In 1879, Ebner installed equipment to begin to operate the brewery under his own name, bringing machinery from Talca and importing some items. In 1880, he acquired the factory La Estrella, a producer of Malta, relocating the plant to his brewery land. The pilsner Ebner was produced in the brewery, promoted as the best beer in Chile, as well as the nationally famous soft drink Bilz, the first Chilean soft drink created in 1905, which was launched in a gala event held at the Municipal Theatre of Santiago. The factory was also the first to manufacture ice, reaching a production of 50,000 kilograms per day.

Between 1885 and 1888, Ebner built his home on the same site as the brewery. The first floor was used as offices, while the second served as his residence. Its architect is unknown, but the building was probably designed by German architect Adolf Möller. According to the Möller family archive, Adolf Möller emigrated to Chile in late 1889, and returned to Germany in 1910.

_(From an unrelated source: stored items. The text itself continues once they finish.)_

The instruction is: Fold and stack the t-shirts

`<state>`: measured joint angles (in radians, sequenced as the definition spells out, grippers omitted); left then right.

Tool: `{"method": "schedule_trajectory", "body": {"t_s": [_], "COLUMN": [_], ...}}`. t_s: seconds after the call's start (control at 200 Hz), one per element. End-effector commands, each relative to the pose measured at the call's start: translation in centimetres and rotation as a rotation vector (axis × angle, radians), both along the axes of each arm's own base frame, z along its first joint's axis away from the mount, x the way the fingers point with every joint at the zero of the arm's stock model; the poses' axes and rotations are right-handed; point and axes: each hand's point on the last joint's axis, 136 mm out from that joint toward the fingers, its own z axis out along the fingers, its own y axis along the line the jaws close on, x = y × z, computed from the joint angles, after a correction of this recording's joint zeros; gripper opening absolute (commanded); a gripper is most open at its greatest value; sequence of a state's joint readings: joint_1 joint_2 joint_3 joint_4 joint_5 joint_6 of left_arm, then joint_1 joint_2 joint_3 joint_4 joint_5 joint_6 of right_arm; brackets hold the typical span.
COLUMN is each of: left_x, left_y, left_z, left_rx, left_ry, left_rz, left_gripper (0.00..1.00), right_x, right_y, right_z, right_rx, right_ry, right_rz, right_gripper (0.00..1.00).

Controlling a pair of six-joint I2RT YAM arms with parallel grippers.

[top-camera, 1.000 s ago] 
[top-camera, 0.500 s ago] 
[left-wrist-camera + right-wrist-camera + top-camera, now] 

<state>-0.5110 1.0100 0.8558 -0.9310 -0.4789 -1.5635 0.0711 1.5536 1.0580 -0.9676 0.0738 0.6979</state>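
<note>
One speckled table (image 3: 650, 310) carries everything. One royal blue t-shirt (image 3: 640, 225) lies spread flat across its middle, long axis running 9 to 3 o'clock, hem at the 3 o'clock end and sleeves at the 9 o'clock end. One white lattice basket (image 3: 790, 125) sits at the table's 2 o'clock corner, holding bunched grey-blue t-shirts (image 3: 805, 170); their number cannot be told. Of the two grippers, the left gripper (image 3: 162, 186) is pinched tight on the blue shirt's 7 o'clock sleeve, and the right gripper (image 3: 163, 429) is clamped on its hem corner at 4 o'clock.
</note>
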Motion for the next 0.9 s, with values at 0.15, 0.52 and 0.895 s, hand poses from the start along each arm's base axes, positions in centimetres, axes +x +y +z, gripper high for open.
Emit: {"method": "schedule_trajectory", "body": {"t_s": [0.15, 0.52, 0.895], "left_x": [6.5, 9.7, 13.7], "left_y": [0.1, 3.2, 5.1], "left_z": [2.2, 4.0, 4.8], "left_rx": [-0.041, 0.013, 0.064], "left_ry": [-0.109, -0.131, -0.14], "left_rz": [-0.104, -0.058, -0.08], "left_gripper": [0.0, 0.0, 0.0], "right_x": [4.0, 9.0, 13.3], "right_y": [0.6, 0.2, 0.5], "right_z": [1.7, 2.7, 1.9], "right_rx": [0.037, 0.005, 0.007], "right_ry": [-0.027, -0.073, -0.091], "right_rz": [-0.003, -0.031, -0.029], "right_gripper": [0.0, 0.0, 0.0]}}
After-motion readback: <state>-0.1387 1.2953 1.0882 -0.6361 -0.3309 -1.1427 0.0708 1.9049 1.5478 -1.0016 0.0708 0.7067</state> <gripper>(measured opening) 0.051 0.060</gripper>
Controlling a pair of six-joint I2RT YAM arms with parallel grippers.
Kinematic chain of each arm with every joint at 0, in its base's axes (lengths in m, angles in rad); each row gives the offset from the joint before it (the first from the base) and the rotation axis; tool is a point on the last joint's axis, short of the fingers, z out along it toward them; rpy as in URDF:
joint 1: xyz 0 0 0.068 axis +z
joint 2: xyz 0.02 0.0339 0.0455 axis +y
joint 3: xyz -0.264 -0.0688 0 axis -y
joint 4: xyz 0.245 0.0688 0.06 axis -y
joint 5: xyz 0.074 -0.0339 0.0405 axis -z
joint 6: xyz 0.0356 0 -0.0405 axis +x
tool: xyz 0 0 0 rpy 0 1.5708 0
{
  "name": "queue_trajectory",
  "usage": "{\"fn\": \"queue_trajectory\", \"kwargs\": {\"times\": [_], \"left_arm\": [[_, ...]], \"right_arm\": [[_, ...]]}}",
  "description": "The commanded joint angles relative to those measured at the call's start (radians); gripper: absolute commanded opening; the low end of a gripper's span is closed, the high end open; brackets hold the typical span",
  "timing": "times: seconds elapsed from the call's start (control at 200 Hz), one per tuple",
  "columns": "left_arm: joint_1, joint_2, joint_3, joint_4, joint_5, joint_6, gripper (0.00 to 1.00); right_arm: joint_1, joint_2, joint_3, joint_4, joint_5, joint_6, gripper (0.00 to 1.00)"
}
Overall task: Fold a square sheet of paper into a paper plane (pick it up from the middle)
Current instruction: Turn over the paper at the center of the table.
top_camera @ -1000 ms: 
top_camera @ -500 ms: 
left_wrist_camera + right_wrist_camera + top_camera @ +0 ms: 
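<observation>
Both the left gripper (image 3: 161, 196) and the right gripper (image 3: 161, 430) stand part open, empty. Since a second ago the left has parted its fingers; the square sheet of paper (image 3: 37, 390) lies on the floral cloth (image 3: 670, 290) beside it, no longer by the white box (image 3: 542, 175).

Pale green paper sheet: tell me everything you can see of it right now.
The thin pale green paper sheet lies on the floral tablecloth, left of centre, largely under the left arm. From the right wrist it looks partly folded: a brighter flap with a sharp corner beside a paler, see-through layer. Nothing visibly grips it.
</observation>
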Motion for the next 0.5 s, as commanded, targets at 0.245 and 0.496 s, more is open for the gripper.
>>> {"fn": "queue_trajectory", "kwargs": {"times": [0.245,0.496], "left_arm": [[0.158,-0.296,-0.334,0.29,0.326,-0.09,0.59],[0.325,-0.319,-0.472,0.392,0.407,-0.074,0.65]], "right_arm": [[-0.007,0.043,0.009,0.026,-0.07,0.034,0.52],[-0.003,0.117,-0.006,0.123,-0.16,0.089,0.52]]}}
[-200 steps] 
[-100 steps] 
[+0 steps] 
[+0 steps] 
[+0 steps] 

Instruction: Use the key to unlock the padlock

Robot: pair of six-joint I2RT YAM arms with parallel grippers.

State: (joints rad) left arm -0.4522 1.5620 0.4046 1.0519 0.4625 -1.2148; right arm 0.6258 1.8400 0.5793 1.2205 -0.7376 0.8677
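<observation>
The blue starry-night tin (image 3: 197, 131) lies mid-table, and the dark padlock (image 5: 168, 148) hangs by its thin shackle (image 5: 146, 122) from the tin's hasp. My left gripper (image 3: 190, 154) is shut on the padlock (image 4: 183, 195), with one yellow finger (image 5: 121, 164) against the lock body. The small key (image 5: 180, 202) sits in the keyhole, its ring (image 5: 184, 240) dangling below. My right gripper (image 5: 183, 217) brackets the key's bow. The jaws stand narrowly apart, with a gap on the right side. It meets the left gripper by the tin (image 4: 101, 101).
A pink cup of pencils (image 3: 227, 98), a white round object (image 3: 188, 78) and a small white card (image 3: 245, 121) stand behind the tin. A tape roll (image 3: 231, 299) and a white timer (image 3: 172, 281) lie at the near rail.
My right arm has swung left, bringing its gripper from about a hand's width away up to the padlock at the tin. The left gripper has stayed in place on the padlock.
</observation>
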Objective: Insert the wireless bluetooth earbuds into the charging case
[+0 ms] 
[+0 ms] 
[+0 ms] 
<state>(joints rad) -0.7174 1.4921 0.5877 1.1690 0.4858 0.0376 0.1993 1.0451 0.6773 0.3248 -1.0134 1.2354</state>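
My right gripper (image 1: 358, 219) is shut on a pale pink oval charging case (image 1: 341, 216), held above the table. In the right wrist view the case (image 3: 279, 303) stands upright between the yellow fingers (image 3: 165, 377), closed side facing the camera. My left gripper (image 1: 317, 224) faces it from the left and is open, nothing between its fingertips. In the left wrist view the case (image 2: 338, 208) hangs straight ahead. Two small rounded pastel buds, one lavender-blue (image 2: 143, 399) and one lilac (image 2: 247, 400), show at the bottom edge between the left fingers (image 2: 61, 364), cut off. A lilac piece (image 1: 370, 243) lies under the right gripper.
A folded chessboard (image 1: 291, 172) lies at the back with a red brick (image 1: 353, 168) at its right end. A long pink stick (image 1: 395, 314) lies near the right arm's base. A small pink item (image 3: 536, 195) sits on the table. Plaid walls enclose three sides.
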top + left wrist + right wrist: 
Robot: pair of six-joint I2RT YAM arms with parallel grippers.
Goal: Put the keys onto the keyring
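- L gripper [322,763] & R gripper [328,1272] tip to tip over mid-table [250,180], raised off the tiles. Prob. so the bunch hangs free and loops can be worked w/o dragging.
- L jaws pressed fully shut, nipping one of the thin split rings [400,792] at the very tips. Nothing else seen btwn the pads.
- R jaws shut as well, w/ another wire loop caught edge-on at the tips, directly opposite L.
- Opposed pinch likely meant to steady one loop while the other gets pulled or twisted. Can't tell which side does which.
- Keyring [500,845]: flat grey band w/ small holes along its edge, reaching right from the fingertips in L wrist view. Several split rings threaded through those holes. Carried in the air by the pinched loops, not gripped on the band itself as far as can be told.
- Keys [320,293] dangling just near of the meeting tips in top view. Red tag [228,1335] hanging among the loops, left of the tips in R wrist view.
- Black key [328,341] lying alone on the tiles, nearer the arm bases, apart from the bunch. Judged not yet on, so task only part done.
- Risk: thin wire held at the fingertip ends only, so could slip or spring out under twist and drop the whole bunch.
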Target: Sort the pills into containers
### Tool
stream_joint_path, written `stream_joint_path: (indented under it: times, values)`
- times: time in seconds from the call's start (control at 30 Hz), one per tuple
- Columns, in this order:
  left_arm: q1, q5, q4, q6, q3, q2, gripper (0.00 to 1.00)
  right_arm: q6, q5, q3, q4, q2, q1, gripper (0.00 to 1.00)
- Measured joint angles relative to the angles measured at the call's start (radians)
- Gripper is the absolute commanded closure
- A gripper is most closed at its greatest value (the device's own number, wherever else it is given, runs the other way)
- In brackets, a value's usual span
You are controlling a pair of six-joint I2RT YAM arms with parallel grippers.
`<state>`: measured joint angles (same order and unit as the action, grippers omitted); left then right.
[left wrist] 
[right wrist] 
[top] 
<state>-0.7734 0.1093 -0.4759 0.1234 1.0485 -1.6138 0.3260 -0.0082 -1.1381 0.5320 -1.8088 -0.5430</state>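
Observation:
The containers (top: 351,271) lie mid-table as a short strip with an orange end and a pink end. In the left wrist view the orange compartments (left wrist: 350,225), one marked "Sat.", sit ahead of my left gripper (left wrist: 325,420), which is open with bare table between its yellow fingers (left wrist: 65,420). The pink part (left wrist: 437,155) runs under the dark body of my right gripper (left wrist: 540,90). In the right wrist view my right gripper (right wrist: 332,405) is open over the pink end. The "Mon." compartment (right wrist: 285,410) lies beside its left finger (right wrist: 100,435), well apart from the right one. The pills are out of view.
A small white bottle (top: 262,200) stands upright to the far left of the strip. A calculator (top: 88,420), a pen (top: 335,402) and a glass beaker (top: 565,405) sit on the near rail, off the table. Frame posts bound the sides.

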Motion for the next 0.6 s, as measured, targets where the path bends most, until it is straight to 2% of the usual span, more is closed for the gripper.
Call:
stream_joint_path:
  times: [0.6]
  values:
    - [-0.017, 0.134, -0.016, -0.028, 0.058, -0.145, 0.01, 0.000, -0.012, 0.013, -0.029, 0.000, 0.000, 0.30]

Andrés Ebner died in 1908 with the industry in full swing.

In 1916 the factory was sold by the heirs of Ebner to the Compañía de Cervecerías Unidas, and continued operating under the same brand name until 1978, when it closed, being abandoned and finally dismantled between 1981 and 1982.

In 1986 the property was acquired by the businessman Luis Echavarri, who proposed a project to convert the old factory into a focal point for gastronomy and commerce, with a modern boulevard, a shopping center and a beer museum —the first in Santiago—. Mall Barrio Independencia was opened in September 2018.

== Description ==
The former house of Andrés Ebner consists of a main elongated section that is parallel to Independencia Avenue, between Olivos and Echeverría streets, and a diagonal wing at the southern end. The two-story building housed offices on the first floor and the apartment of the German businessman on the second floor.

Built in Renaissance Revival and Second French Empire styles, the building features a rusticated front facade that has twin semicircular-arch windows set in arched recesses on the ground floor. The facade of the diagonal wing features columns and balustered balconies. There is a turret on the northern corner of the building.